**Given data**:
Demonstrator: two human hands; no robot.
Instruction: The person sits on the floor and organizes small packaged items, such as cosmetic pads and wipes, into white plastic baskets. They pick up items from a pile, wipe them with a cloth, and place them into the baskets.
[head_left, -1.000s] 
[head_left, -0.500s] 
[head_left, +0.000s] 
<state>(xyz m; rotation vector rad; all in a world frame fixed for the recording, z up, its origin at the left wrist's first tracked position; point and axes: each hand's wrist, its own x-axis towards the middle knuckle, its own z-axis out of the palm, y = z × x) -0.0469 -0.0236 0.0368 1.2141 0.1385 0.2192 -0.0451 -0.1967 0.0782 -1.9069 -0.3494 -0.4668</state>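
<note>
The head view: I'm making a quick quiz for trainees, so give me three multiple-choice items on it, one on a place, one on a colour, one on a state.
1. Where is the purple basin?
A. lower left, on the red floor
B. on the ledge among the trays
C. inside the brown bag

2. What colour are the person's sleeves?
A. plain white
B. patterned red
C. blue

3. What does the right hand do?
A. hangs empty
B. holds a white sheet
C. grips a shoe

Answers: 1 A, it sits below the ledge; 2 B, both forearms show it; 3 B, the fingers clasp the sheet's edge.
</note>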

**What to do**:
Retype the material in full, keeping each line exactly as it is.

**Your response**:
Demonstrator: two human hands; no robot.
Instruction: The person sits on the floor and organizes small packaged items, such as cosmetic pads and wipes, into white plastic baskets. They pick up items from a pile, wipe them with a cloth, and place them into the baskets.
[head_left, -1.000s] 
[head_left, -0.500s] 
[head_left, +0.000s] 
<state>(xyz m; rotation vector rad; all in a world frame fixed for the recording, z up, its origin at the left wrist's first tracked position; point and axes: each hand's wrist, its own x-axis towards the middle knuckle, its own z-axis out of the palm, y = z × x) -0.0469 -0.0236 0.0368 1.2141 0.1385 0.2192 -0.0451 -0.1967 0.0782 -1.9069 -0.3494 -0.4668</state>
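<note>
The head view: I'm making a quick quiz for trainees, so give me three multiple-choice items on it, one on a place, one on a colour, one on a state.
1. Where is the purple basin?
A. lower left, on the red floor
B. on the ledge among the trays
C. inside the brown bag

2. What colour are the person's sleeves?
A. plain white
B. patterned red
C. blue

3. What does the right hand do?
A. hangs empty
B. holds a white sheet
C. grips a shoe

Answers: 1 A, it sits below the ledge; 2 B, both forearms show it; 3 B, the fingers clasp the sheet's edge.
</note>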

This answer has no further content.